Records contained in a dataset
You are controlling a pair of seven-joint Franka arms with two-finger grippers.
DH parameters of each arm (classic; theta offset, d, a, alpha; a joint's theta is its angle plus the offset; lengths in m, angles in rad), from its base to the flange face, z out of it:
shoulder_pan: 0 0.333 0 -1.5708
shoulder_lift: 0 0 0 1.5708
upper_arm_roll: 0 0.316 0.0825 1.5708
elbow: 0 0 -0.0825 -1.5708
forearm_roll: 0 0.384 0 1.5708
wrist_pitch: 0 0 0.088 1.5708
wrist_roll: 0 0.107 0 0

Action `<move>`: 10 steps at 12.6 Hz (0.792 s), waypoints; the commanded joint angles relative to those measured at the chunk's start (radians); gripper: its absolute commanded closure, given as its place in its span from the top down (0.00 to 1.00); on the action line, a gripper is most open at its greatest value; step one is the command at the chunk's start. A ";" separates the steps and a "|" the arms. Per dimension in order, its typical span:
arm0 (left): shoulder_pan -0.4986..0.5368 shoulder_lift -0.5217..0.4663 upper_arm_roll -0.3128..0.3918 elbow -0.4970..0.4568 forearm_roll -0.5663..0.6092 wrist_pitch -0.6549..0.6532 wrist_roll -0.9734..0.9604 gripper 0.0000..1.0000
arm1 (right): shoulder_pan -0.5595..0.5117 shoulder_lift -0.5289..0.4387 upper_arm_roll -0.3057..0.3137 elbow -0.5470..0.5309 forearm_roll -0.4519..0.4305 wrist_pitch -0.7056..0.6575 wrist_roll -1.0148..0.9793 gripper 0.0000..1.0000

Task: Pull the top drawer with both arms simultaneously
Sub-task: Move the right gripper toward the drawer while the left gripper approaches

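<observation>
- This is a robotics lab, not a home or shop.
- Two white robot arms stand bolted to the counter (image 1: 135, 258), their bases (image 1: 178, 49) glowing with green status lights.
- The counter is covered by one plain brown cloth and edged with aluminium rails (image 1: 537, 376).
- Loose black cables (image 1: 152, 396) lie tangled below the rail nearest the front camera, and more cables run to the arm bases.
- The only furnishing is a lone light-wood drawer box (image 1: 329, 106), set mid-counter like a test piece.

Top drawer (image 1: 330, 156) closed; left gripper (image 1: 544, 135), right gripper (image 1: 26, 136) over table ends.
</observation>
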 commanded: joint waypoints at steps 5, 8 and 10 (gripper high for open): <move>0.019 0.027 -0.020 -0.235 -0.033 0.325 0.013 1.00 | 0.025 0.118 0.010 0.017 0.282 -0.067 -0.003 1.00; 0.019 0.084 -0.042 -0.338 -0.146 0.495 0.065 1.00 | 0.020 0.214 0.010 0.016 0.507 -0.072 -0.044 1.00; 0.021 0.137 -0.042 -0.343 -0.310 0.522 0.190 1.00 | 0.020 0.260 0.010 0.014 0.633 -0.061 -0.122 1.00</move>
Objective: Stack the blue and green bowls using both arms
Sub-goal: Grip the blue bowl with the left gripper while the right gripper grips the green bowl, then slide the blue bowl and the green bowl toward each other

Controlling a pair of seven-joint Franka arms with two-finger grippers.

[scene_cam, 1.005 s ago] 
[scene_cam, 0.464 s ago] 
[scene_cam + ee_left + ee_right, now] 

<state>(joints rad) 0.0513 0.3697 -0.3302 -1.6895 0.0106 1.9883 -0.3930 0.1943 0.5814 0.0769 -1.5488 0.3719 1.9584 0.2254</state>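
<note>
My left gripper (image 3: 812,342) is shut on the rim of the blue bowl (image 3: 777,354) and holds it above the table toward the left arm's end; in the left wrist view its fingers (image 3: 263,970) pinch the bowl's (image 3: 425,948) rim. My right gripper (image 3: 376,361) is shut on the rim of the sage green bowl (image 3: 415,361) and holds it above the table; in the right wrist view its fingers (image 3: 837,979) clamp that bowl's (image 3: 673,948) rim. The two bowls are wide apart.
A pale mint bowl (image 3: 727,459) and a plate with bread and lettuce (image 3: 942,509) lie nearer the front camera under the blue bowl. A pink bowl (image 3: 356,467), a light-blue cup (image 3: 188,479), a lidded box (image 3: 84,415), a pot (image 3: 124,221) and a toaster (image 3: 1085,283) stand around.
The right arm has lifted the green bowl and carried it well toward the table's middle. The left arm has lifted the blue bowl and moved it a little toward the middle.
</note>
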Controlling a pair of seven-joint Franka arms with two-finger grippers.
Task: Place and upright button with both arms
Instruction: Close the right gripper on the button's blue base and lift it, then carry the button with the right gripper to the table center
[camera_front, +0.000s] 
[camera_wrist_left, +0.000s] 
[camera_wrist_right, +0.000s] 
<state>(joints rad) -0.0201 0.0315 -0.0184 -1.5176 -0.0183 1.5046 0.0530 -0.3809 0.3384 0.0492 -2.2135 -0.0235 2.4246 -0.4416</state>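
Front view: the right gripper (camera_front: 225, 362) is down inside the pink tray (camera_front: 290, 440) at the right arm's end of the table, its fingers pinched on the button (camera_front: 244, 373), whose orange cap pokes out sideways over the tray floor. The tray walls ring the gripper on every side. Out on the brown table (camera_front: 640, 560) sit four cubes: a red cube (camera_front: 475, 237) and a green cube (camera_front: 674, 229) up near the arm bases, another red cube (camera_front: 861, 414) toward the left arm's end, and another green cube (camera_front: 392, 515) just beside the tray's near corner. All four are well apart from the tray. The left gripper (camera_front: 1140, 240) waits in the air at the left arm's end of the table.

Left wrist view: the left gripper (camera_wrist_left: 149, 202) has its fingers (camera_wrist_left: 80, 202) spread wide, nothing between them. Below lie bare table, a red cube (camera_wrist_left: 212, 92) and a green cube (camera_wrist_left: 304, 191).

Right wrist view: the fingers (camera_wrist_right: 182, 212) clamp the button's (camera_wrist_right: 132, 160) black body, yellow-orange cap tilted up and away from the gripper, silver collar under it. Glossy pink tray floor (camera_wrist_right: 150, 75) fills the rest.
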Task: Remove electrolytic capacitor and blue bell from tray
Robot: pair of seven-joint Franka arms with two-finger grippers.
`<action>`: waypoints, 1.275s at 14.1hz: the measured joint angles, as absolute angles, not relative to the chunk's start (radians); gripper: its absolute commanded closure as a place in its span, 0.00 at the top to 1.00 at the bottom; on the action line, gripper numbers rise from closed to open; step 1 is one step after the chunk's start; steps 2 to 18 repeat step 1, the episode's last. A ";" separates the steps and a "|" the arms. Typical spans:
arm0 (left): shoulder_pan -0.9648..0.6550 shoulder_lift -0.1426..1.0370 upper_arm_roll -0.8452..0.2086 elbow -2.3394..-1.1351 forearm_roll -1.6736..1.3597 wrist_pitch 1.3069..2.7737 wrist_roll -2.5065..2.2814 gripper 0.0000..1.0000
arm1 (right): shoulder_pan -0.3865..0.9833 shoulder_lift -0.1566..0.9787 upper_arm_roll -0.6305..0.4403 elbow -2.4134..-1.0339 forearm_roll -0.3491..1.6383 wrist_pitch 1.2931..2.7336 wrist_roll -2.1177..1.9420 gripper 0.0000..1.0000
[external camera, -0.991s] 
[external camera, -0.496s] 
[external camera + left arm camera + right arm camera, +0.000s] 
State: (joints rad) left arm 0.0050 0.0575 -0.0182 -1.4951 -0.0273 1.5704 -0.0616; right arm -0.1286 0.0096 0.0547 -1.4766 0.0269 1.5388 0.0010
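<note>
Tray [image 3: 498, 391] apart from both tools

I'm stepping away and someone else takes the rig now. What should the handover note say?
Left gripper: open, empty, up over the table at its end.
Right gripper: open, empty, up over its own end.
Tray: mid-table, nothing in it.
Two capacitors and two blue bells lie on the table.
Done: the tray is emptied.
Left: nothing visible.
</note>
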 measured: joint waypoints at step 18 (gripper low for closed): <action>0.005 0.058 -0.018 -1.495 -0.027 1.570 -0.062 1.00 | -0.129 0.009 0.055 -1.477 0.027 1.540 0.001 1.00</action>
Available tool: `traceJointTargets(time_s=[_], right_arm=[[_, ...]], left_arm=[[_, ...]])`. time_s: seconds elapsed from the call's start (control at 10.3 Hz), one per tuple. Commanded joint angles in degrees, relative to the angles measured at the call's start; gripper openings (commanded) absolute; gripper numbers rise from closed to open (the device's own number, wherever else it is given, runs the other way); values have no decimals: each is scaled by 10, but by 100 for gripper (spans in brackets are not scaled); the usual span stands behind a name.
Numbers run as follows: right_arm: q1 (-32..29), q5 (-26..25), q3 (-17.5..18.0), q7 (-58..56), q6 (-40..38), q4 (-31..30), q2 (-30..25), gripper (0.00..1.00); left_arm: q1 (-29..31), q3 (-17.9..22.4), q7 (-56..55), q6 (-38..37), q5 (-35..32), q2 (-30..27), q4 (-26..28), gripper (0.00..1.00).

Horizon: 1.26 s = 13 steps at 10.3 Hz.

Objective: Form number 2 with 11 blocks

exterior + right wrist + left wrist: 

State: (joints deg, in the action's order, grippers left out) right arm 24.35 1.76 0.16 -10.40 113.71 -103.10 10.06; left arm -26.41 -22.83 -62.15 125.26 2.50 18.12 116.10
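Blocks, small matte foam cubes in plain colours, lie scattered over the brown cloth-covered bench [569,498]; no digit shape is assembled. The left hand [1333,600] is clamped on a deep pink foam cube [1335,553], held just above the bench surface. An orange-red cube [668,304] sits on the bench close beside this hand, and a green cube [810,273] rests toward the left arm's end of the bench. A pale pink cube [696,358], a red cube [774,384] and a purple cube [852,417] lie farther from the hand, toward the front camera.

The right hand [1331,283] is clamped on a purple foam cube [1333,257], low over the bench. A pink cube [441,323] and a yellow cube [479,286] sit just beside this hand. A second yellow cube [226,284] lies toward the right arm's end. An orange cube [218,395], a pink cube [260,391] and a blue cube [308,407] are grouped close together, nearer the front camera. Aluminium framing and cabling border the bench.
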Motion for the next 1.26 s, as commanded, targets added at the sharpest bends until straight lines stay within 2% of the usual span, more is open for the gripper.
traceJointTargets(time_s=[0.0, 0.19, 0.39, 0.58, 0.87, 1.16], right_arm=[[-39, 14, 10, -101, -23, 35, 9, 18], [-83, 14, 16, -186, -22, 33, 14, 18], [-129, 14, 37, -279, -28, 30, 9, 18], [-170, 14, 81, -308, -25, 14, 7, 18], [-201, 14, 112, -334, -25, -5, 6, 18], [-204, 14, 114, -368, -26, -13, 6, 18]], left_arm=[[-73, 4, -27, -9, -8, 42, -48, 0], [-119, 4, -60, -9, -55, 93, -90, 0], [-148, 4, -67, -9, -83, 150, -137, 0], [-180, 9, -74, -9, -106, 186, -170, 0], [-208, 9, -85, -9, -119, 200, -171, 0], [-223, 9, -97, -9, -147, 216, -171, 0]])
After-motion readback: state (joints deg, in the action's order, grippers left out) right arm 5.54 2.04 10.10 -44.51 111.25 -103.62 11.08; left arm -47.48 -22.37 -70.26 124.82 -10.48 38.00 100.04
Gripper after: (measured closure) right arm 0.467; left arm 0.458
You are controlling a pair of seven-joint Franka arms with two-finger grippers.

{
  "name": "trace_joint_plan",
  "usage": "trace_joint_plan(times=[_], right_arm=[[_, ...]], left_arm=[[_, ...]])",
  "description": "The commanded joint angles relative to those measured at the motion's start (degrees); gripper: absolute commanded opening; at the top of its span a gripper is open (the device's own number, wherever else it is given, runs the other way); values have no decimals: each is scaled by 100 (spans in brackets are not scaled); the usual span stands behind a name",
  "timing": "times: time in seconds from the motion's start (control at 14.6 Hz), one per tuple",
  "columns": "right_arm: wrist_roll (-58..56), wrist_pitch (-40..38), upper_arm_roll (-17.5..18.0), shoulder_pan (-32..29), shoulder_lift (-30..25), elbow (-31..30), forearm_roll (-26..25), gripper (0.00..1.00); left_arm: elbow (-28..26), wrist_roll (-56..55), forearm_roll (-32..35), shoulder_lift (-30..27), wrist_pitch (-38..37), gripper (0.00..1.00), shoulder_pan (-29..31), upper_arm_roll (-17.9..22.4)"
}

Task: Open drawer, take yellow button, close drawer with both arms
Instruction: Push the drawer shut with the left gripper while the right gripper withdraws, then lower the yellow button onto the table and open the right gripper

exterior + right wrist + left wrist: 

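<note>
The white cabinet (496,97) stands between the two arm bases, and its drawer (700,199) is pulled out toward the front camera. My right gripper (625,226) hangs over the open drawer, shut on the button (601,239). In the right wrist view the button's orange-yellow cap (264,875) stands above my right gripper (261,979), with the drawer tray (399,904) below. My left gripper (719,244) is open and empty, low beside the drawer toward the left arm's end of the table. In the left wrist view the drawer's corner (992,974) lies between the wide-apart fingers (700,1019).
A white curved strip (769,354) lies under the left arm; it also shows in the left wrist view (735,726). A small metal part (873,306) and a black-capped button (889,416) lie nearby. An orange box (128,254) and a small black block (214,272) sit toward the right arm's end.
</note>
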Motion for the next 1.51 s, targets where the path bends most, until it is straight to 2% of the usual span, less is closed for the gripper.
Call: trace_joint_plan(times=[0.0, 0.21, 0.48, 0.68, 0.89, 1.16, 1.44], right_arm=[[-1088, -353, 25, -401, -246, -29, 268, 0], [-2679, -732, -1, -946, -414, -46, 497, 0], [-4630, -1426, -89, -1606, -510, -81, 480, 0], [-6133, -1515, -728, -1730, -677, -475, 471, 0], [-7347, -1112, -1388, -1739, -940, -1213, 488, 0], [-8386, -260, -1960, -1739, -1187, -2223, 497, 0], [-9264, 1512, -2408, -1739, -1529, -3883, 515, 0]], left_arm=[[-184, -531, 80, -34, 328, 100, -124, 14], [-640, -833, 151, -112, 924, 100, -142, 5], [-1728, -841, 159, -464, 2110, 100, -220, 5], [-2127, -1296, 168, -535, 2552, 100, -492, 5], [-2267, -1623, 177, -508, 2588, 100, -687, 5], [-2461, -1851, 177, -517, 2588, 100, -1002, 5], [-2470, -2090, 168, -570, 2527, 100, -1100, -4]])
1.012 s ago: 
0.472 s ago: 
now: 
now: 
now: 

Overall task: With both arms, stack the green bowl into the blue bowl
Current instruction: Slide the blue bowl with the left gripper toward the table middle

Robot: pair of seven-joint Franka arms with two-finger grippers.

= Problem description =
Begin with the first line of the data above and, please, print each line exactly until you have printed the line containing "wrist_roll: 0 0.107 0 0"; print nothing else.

= Exercise response =
You are controlling a pair of seven-joint Franka arms with two-finger grippers.
DH parameters of each arm (classic; theta offset, d, a, alpha; a joint's theta is its angle plus the offset; lengths in m, angles in rad), from its base to the flange face, z out of it:
shoulder_pan: 0 0.333 0 -1.5708
shoulder_lift: 0 0 0 1.5708
upper_arm_roll: 0 0.316 0.0825 1.5708
elbow: 0 0 -0.0825 -1.5708
forearm_roll: 0 0.384 0 1.5708
wrist_pitch: 0 0 0.088 1.5708
wrist_roll: 0 0.107 0 0

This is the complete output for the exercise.